The phase 1 T-cell engager developed by Amgen and CytomX Therapeutics was terminated because both organizations evaluated clinical outcomes and their research strategies.
The company publicly announced in January that the candidate CX-904, under investigation for EGFRxCD3 bispecific indications, was at risk. In the past, the biotech company reported that it expected to begin phase 1a testing followed by phase 1b testing. Because of funding challenges, CytomX had to terminate 40% of its workforce and choose wisely how to use its remaining financial resources.

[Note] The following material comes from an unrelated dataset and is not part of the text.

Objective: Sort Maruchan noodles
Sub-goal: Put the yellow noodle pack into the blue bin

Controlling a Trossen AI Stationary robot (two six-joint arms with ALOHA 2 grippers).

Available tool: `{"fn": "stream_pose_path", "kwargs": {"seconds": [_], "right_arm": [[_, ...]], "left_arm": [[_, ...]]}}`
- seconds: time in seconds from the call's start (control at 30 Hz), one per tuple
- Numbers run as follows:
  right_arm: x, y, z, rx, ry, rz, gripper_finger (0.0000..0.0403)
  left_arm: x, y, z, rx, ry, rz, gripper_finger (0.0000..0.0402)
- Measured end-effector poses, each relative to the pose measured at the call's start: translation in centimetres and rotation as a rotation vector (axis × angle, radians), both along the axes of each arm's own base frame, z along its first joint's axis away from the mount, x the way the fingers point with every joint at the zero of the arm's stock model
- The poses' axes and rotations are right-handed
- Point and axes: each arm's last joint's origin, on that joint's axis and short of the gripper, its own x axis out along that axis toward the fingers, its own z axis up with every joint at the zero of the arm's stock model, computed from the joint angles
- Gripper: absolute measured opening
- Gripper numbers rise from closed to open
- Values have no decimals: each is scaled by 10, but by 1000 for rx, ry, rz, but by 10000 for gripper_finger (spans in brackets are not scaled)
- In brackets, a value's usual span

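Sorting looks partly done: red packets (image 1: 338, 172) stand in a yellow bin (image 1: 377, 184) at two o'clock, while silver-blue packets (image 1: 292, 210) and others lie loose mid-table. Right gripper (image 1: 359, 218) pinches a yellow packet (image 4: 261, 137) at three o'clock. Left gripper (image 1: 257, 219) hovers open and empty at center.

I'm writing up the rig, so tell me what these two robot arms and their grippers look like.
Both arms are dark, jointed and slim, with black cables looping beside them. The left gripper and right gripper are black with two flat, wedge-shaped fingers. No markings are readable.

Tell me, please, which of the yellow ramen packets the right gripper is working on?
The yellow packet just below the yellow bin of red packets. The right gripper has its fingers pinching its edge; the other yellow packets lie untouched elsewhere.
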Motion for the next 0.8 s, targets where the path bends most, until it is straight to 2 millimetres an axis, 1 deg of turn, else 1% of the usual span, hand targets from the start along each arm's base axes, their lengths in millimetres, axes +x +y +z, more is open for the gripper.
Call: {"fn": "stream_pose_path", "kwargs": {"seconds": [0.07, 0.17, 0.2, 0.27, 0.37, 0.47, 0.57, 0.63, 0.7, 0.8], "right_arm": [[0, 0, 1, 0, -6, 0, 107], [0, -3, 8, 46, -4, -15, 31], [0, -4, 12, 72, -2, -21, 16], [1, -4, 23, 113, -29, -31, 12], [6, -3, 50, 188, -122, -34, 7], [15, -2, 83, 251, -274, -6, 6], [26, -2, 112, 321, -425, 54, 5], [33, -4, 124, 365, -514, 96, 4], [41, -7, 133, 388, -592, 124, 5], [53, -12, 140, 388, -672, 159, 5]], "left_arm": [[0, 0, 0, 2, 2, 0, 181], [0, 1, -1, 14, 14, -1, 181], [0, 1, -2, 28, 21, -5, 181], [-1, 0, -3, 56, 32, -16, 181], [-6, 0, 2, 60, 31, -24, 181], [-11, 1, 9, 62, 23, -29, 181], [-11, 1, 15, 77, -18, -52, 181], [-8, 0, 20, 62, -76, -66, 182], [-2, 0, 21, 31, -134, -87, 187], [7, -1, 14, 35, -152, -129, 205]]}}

CytomX no longer considers CX-904 as part of its business focus. CEO Sean McCarthy from CytomX joined with Amgen leadership to find that continuing development was untenable because of clinical results so far and operational priorities.

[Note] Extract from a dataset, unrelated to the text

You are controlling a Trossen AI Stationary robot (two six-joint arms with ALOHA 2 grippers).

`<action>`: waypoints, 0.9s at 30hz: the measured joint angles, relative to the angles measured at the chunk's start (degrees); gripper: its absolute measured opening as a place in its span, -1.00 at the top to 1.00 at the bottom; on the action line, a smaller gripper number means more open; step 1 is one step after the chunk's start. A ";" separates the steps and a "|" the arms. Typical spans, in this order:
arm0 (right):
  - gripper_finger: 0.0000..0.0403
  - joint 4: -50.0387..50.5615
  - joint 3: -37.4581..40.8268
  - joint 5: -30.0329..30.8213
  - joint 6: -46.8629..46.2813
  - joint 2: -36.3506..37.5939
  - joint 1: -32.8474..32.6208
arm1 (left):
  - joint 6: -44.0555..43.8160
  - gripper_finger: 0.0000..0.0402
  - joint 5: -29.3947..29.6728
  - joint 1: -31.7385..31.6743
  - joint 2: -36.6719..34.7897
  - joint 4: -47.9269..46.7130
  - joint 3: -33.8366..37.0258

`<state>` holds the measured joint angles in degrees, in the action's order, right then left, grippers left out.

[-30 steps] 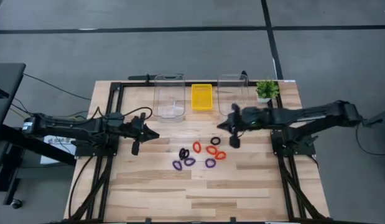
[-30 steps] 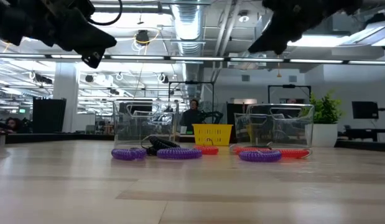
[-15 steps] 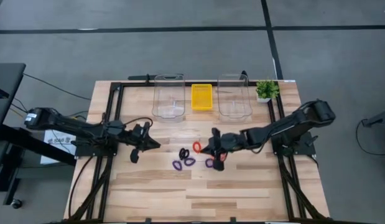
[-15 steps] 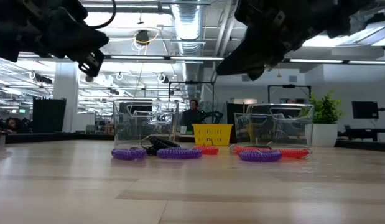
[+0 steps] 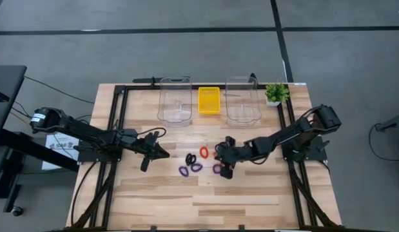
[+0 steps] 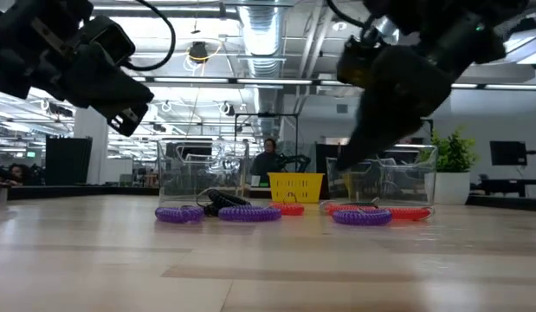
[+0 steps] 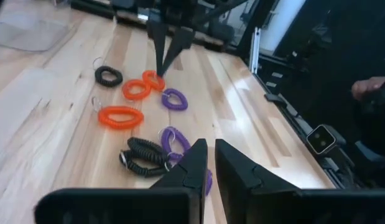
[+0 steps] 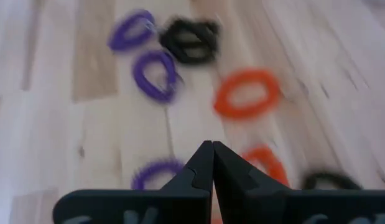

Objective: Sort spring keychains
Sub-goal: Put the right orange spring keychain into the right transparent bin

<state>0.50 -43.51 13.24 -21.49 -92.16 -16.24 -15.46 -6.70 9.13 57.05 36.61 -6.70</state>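
Dark left pincer (image 5: 162,154) hovers over the wooden surface (image 5: 154,193), left of the spring keychains (image 5: 205,161); its fingers are nearly pressed together with a thin gap, pinching nothing. The keychains lie in a loose cluster at mid-surface: purple ones (image 5: 184,171) at the left and near edge, a black one (image 5: 191,158) beside them, orange-red ones (image 5: 204,152) toward the right, another black one (image 7: 108,76) farthest out in the left wrist view. Right pincer (image 5: 226,169) is down at the cluster's right end, tips pressed together, just beside an orange-red coil (image 7: 152,79) and a purple one (image 7: 175,98); no coil is seen between its fingers. Behind the cluster stand two clear bins (image 5: 175,100) with a yellow tray (image 5: 209,100) between them, and a small plant (image 5: 275,93) to the right.
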 joint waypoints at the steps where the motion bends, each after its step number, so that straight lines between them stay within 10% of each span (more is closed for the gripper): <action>1: 1.00 2.79 0.00 1.05 -1.71 1.02 -0.57 | 0.01 0.85 0.00 0.00 0.22 0.36 0.00; 27: 0.90 14.34 -0.13 0.12 -4.01 1.42 -5.10 | 5.01 0.85 0.00 0.94 0.38 1.65 -0.07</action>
<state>14.84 -43.64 13.36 -25.50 -90.74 -21.34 -10.46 -6.70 10.07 57.43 38.26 -6.76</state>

CytomX launched CX-904 as their very first masked T-cell engager program when they brought it into clinical development. The bispecific compound remains inactive by default since the masking technology operates until it reaches the target tissues of the tumor microenvironment. High levels of enzymes that exist around tumors untie the linkers, which triggers the mask release, allowing the bispecific antibody to bind with CD3 receptors on T cells and EGFR receptors on cancer cells. The central aspect of CytomX’s research remains strong based on their current beliefs.
McCarthy indicated that CytomX maintains research activities for T-cell engagers with their Amgen collaboration. We maintain a positive outlook regarding upcoming masked T-cell engager technologies, through which we hope to achieve significant advances through partnership work.
By removing CX-904 from the EGFR bispecific set, the researchers have eliminated a single agent from the series. The Chinese institution is researching SMET12 EGFRxCD3 bispecific medication for non-small cell lung cancer treatment. Different research groups are developing molecules that simultaneously bind EGFR and receptors besides CD3.
A phase 2 trial of the EGFRxCD28 molecule occurs under the supervision of Regeneron Pharmaceuticals. In phase 1 research, Pfizer introduced a bispecific able to activate Vγ9Vδ2 T cells against tumors expressing EGFR.